Your assignment
Set down a true copy of the data, with all pictures left out.

Material provided

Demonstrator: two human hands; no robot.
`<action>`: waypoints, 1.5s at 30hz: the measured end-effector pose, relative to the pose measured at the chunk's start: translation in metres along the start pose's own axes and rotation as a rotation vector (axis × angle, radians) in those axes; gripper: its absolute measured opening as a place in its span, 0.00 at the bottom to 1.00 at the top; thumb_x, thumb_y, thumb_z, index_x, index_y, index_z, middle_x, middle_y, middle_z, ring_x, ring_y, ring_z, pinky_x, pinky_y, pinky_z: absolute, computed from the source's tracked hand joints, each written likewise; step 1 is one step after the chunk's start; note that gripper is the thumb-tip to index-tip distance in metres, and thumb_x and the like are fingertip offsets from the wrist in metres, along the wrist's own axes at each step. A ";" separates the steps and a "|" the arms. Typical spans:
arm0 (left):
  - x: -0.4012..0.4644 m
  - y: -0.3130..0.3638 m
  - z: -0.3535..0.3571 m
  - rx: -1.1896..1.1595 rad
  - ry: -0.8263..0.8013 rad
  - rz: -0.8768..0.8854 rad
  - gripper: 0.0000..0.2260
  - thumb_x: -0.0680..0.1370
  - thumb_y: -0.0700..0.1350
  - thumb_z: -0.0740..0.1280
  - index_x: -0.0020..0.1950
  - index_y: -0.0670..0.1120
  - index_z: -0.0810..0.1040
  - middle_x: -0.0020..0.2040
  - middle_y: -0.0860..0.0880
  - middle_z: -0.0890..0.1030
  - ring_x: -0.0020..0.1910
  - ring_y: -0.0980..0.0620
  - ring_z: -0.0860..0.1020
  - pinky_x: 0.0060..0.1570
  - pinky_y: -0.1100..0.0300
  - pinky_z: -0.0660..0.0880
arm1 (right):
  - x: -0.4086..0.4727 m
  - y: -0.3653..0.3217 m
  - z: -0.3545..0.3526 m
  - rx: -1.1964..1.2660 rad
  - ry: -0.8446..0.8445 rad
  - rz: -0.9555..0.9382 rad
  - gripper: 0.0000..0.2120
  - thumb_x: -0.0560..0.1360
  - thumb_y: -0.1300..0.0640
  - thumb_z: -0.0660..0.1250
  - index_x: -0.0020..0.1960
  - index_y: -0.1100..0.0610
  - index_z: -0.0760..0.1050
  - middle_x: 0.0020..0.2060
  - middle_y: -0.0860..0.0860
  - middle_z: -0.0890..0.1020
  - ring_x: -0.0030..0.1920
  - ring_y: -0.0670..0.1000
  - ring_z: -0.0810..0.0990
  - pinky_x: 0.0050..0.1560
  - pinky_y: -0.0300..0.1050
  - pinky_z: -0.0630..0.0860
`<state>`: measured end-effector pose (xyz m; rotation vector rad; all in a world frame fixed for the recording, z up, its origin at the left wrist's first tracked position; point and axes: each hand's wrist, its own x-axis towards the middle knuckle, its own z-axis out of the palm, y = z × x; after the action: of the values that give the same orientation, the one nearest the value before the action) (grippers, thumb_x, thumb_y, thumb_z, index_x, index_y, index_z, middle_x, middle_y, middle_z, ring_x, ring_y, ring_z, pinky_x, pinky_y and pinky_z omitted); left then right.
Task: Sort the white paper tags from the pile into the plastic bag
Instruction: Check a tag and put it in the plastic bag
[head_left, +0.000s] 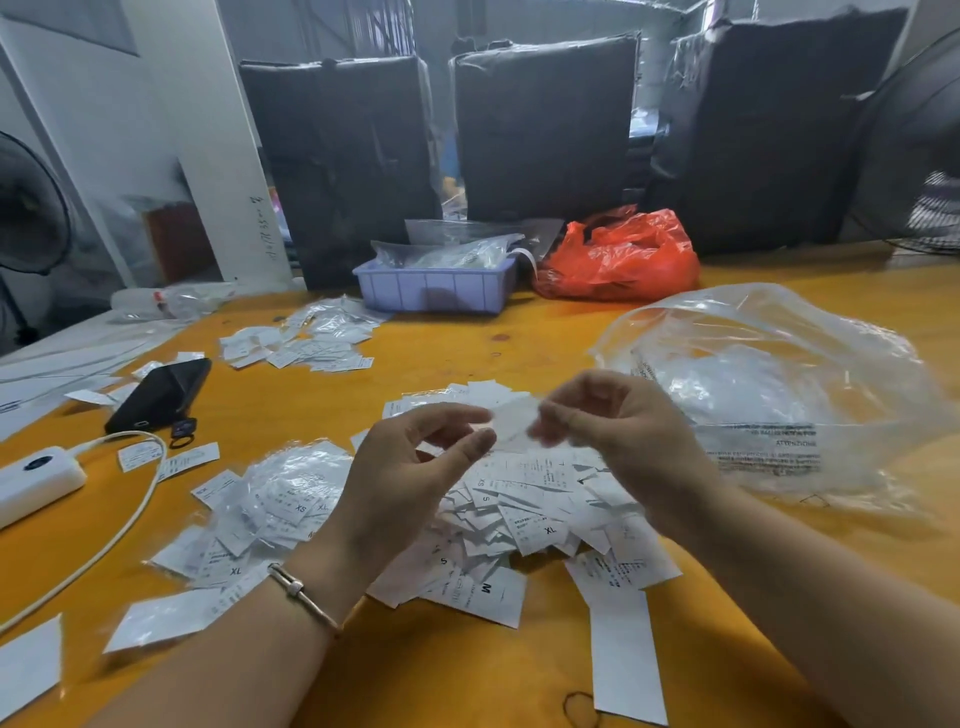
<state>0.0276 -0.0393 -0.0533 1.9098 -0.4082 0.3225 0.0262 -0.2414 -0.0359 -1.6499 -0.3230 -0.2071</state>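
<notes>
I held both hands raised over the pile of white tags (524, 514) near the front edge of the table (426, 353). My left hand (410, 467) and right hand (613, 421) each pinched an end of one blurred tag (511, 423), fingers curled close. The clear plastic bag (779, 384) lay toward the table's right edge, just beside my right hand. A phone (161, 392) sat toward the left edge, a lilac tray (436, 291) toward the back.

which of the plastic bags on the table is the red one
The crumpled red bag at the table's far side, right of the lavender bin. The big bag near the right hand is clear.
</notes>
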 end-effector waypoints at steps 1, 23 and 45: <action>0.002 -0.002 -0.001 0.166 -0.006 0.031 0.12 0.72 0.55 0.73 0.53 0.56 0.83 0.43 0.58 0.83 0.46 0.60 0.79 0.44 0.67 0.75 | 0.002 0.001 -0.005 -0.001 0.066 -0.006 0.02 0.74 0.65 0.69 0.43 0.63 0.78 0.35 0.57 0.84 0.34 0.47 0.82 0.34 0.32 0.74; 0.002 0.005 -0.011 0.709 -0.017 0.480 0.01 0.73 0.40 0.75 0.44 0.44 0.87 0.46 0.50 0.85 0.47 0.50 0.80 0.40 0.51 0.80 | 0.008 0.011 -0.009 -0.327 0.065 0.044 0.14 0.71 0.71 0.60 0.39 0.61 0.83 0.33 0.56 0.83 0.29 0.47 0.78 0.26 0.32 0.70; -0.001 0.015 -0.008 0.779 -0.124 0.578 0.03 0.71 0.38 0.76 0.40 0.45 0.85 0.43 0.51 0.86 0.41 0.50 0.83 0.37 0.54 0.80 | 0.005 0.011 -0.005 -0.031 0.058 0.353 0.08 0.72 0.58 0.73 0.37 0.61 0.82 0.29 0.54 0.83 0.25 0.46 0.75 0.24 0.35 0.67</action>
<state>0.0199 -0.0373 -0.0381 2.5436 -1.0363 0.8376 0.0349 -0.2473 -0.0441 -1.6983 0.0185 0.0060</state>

Expected answer
Demonstrator: two human hands; no robot.
`<action>`: waypoints, 1.5s at 30hz: the measured end-effector pose, relative to the pose measured at the chunk's start: translation in metres along the start pose's own axes and rotation as a rotation vector (axis × angle, radians) in those axes; gripper: its absolute measured opening as a place in its span, 0.00 at the bottom to 1.00 at the top; thumb_x, thumb_y, thumb_z, index_x, index_y, index_z, middle_x, middle_y, middle_z, ring_x, ring_y, ring_z, pinky_x, pinky_y, pinky_z: absolute, computed from the source's tracked hand joints, each written likewise; step 1 is one step after the chunk's start; note that gripper is the thumb-tip to index-tip distance in metres, and thumb_x and the like are fingertip offsets from the wrist in metres, along the wrist's own axes at each step. A ";" separates the steps and a "|" the arms. Typical spans:
arm0 (left):
  - x: -0.4012..0.4644 m
  - y: -0.3130..0.3638 m
  - z: -0.3535..0.3571 m
  - rx: -1.1896..1.1595 rad
  - ry: -0.8263..0.8013 rad
  - rz: -0.8768..0.8854 rad
  - gripper: 0.0000..0.2260
  - thumb_x: -0.0680..0.1370
  - thumb_y: -0.0700..0.1350
  - thumb_z: -0.0740..0.1280
  - index_x: -0.0020..0.1950
  - index_y: -0.0670..0.1120
  - index_z: -0.0810..0.1040
  - middle_x: -0.0020..0.2040
  - middle_y: -0.0860..0.0880
  - middle_z: -0.0890..0.1030
  - ring_x: -0.0020..0.1910
  - ring_y: -0.0980..0.0620
  - ring_z: -0.0860..0.1020
  - pinky_x: 0.0060..0.1570
  - pinky_y: -0.1100..0.0300
  - pinky_z: -0.0660..0.0880
arm1 (right):
  - x: -0.4086..0.4727 m
  - y: -0.3653..0.3217 m
  - z: -0.3545..0.3526 m
  - rx: -1.1964..1.2660 rad
  - ry: -0.8446..0.8445 rad
  - rz: -0.9555..0.9382 rad
  - gripper: 0.0000..0.2120
  - thumb_x: -0.0560..0.1360
  - thumb_y: -0.1300..0.0640
  - thumb_z: -0.0660..0.1250
  - index_x: -0.0020..0.1960
  - index_y: -0.1100..0.0610
  - index_z: -0.0760..0.1050
  - middle_x: 0.0020..0.2060
  - middle_y: -0.0860..0.0860
  - middle_z: -0.0890..0.1020
  - ring_x: -0.0030..0.1920
  - ring_y: -0.0670..0.1000
  - ring_z: -0.0810..0.0990
  - pinky_x: 0.0050..0.1560
  - pinky_y: -0.0300..0.1050
  - pinky_z: -0.0630..0.0860
`<state>`: measured end-effector pose (xyz m; rotation vector rad; all in a world frame fixed for the recording, z up, its origin at the left wrist's first tracked position; point and axes: each hand's wrist, its own x-axis towards the middle knuckle, its own z-axis out of the palm, y = z × x; after the action: of the values that give the same orientation, the one nearest the value before the action) (grippers, thumb_x, thumb_y, thumb_z, index_x, index_y, index_z, middle_x, middle_y, middle_z, ring_x, ring_y, ring_z, pinky_x, pinky_y and pinky_z omitted); left then right.
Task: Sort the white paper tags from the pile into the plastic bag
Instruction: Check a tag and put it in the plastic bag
[head_left, +0.000s] 
<state>0.0276 -0.0393 -0.0533 1.9098 -0.4082 0.3225 0.0262 -0.2414 -0.0359 -1.6499 -0.3230 -0.2071</state>
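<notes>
I held both hands raised over the pile of white tags (524, 514) near the front edge of the table (426, 353). My left hand (410, 467) and right hand (613, 421) each pinched an end of one blurred tag (511, 423), fingers curled close. The clear plastic bag (779, 384) lay toward the table's right edge, just beside my right hand. A phone (161, 392) sat toward the left edge, a lilac tray (436, 291) toward the back.

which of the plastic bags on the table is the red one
The crumpled red bag at the table's far side, right of the lavender bin. The big bag near the right hand is clear.
</notes>
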 end-effector waypoints at steps 1, 23 and 45: <action>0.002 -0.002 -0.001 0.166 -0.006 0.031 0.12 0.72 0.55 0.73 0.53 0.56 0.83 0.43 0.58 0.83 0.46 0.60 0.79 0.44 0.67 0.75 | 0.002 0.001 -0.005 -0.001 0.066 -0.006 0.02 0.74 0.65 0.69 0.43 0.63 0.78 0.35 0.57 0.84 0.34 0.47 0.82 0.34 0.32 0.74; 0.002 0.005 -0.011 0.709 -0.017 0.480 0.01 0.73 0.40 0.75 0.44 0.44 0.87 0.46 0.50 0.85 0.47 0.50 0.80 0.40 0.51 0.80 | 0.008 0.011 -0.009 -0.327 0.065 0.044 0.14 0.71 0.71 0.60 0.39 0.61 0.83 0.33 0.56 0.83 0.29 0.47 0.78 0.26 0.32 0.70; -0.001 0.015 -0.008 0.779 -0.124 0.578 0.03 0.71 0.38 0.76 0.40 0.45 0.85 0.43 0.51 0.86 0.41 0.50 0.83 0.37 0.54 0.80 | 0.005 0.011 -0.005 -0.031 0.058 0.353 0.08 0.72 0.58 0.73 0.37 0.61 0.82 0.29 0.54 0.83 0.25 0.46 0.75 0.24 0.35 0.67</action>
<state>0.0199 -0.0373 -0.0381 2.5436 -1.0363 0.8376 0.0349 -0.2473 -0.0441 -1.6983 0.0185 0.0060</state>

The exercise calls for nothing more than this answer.